The bad response and politics quickly led the COVID-19 to spiral out of control in the United States and today, the deadly respiratory disease has been linked with the death of more than 600,000 people in the country.
The good news remains that the country continues to push to being fully re-opened as more than 310 million people have been vaccinated against the deadly virus.
The pandemic which prompted a swift action by government authorities to enforce lock down and social distancing throughout the country has changed the way people work and the general way of life in the country.
Many businesses are now being conducted online while religious activities and even wedding ceremonies were being conducted online.
As the country is preparing to return back to full normalcy, many continue to grieve those they lost to the pandemic. A good example would be an artist who planned to create a collage of images of those that lost their precious lives in her community as a result of the pandemic.
“There will be no tears – not even happy tears,” said Ali Whitman, who will celebrate her first wedding anniversary in August by donning her gown and partying with 240 vaccinated friends and family members in New Hampshire.
According to her, she nearly lost her mom to the disease. She spent her wedding day last year with 13 people in person while an aunt conducted the ceremony via Zoom.
“I would be remiss not to address how awful and how terrible the past year has been, but also the gratitude that I can be in a singular place with all the people in my life who mean so much to me,” said Whitman, 30.
As of Monday, the US CDC announced the country has passed 600,000 COVID-19 deaths with the number accounting for a 15% world’s total coronavirus fatal cases which is about 4 million according to a Reuters tally.
With more people in the US getting vaccinated either fully or partially (one dose), fatalities has dropped drastically which is a good news especially considering how horrible the disease devastated the entire country.
“We’ve all lived through this awful time, and all of us have been affected one way or another,” said Erika Stein, who has suffered from migraines, fatigue and cognitive issues since contracting COVID-19 last fall. “My world flipped upside down in the last year and a half – and that’s been hard.”
Stein, 34, was active and fit, working as a marketing executive and fitness instructor in Virginia outside Washington, D.C., before the initial illness and related syndrome known as long-COVID ravaged her life.
Like many, she has mixed feelings about how quickly cities and states have moved to lift pandemic restrictions and re-open.

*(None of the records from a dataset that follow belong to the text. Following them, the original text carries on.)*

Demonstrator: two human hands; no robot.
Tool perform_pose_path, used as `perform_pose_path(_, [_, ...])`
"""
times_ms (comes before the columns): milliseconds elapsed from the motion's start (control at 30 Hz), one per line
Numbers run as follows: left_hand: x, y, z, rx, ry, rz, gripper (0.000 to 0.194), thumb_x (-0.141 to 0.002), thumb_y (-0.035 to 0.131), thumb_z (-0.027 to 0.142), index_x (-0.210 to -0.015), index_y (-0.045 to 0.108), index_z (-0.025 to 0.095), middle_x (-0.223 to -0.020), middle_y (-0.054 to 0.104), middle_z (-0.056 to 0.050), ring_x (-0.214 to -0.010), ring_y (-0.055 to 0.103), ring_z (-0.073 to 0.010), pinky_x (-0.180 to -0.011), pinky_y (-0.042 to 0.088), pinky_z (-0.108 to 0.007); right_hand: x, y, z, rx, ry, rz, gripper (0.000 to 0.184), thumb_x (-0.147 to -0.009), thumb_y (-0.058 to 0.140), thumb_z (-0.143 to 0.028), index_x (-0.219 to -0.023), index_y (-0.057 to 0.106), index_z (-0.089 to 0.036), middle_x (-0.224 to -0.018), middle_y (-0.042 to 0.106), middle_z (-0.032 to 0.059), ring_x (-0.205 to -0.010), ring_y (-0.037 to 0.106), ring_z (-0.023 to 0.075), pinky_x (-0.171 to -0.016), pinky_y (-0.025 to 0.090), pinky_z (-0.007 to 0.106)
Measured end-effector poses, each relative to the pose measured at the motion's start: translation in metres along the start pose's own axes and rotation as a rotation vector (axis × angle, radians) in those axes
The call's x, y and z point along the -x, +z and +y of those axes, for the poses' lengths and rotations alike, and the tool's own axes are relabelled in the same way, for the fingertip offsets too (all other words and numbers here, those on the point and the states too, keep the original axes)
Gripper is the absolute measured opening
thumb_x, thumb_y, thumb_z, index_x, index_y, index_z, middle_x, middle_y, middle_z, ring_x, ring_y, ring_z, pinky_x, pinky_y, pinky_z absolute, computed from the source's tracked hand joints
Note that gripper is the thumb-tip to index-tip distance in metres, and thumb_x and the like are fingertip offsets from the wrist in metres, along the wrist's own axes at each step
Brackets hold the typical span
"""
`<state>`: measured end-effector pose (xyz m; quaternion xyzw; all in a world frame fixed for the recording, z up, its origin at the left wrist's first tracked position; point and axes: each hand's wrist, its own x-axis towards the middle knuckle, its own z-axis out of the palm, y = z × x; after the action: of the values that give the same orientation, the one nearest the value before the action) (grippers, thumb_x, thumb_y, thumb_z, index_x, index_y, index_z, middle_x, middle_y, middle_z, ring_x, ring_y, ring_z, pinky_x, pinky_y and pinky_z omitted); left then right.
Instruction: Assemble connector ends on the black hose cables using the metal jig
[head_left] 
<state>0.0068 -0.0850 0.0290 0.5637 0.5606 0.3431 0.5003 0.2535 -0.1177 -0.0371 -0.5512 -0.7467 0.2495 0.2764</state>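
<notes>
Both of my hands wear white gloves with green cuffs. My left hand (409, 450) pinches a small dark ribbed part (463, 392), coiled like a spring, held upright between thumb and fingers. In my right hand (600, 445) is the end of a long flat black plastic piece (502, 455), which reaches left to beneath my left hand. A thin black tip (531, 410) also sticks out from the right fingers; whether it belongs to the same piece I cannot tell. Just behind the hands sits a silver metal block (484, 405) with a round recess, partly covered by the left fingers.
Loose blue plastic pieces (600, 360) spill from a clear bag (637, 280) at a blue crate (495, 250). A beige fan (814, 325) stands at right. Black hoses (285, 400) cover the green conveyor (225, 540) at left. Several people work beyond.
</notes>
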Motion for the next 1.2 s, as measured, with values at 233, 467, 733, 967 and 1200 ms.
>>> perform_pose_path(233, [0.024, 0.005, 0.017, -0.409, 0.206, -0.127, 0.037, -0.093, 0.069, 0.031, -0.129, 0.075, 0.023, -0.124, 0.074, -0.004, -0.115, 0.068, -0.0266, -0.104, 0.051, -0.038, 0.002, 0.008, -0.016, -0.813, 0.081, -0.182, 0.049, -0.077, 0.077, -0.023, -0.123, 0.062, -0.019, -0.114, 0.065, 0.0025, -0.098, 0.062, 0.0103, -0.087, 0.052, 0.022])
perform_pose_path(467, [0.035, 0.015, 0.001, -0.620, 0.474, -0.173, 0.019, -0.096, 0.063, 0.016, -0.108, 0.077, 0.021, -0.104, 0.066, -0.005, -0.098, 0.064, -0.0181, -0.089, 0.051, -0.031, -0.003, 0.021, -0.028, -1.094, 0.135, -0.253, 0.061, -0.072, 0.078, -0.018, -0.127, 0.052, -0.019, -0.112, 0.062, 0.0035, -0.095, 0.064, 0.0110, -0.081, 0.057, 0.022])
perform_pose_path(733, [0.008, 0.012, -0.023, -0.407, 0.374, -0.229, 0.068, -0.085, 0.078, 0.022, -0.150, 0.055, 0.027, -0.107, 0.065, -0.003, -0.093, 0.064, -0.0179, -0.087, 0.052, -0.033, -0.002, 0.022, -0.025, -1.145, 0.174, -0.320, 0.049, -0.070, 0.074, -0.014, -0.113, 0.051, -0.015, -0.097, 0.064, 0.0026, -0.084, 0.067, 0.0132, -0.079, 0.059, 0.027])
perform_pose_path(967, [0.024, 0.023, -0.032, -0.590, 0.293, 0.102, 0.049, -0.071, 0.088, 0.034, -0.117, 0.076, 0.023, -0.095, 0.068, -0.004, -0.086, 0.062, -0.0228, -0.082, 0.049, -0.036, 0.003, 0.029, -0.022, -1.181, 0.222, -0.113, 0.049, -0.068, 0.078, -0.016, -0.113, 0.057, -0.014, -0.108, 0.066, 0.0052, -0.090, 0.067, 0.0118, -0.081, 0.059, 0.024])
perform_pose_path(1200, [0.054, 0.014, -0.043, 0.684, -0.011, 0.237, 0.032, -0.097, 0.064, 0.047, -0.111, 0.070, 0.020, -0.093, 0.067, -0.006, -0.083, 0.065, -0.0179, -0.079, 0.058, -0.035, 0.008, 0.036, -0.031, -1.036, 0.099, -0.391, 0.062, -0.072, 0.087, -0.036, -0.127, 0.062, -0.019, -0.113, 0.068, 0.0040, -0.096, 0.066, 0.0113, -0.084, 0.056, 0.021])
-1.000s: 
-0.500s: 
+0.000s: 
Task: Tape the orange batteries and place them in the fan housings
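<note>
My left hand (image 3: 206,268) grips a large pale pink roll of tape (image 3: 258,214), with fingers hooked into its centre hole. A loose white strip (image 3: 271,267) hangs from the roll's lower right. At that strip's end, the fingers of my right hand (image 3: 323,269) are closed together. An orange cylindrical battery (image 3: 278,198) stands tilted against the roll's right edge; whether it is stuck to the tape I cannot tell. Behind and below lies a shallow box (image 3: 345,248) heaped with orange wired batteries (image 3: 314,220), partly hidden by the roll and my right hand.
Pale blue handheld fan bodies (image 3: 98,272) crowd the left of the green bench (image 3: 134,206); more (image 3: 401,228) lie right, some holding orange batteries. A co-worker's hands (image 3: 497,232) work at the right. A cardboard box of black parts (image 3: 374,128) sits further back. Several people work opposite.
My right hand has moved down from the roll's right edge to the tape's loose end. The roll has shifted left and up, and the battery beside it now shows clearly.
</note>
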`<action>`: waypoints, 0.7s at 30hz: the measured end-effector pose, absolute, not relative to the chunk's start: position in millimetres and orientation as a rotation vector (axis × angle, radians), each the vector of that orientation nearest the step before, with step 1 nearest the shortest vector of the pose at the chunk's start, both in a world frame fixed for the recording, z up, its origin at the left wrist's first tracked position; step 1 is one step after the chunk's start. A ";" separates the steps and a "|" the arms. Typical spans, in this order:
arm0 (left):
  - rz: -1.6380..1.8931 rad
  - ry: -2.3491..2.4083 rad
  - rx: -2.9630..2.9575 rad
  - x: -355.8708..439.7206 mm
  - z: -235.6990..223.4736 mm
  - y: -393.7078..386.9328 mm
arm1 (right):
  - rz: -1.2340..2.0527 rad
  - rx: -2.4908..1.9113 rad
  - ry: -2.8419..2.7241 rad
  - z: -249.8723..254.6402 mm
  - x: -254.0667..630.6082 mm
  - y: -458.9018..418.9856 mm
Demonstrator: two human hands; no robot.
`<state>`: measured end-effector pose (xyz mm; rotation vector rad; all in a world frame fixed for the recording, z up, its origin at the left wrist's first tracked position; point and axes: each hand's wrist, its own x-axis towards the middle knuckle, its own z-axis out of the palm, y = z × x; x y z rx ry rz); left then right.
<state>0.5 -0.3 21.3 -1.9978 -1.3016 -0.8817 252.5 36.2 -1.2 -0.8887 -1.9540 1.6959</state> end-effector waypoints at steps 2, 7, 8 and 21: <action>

The pandemic also led to a serious hyperinflation in the country as there are less production while the country continues to bail its citizens out during the lockdown with stimulus checks.
‘FOR MY FAMILY, THERE IS NO NORMAL’
Many people lost those dear to them to the coronavirus which has caused a lot of anger and resentment at the system which caused the disease to spiral so much.
“New York City is going back to quote-unquote ‘normal’ and opening up, but I can assure you that for my family there is no normal,” said Noboa, who lives in Queens, an early epicenter of the U.S. outbreak. She is vaccinated but still wears a mask when she is out, and plans to continue doing so in the near future.
She lost her grandparent to the disease and about 14 of her 17 family members were infected by the coronavirus and up till now, the effects still devastates her emotions.
Aviles, 23, lost two close friends to the virus, and her father nearly died. And yet, here she was, greeting family she had not been able to see for 15 months as the pandemic raged.
“I’m grateful, but it’s a lot,” she said. “It’s a strange feeling to be normal again.”
More people are still grateful for still being alive despite the horrible effects of the pandemic which had sent the entire world online.